== Segment start ==

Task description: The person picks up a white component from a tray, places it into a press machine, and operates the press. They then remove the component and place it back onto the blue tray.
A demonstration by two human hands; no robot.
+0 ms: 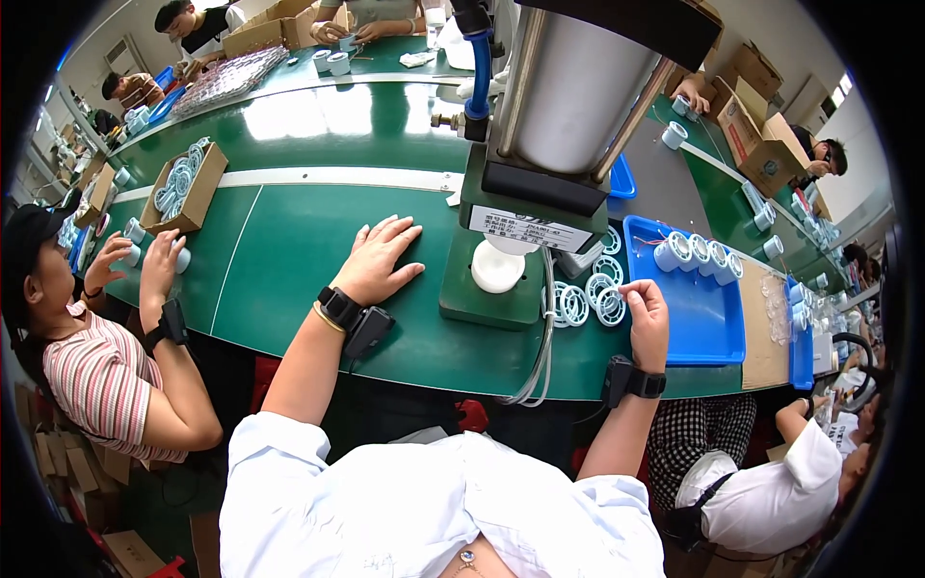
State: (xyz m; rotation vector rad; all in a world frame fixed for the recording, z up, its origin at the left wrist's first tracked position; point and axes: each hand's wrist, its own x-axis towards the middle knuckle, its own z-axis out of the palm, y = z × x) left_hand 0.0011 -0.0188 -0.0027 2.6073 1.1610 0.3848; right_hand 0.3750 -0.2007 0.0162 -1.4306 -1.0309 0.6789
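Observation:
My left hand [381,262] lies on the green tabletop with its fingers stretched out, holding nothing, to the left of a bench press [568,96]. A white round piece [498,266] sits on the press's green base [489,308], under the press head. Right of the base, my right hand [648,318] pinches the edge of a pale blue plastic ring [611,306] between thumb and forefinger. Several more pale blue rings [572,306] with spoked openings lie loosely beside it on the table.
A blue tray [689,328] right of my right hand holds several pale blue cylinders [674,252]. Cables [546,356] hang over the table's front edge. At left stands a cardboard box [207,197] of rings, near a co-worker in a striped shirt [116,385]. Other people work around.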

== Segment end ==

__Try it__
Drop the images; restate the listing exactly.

__Finished exercise__
Task description: The person picks up a white component from a tray, places it into a press machine, and operates the press. They then remove the component and place it back onto the blue tray.
A demonstration by two human hands; no robot.
+0 ms: 
State: (xyz m; rotation vector rad; all in a world frame fixed for the recording, z up, its origin at the left wrist's first tracked position; point and axes: each hand's wrist, its own x-axis towards the middle knuckle, its own z-axis out of the palm, y = z × x) left_hand 0.0011 -0.0188 -0.0027 2.6073 1.1610 0.3848; right_hand 0.3750 -0.2007 0.0162 -1.4306 -1.0309 0.6789
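Observation:
My left hand [381,262] lies on the green tabletop with its fingers stretched out, holding nothing, to the left of a bench press [568,96]. A white round piece [498,266] sits on the press's green base [489,308], under the press head. Right of the base, my right hand [648,318] pinches the edge of a pale blue plastic ring [611,306] between thumb and forefinger. Several more pale blue rings [572,306] with spoked openings lie loosely beside it on the table.
A blue tray [689,328] right of my right hand holds several pale blue cylinders [674,252]. Cables [546,356] hang over the table's front edge. At left stands a cardboard box [207,197] of rings, near a co-worker in a striped shirt [116,385]. Other people work around.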

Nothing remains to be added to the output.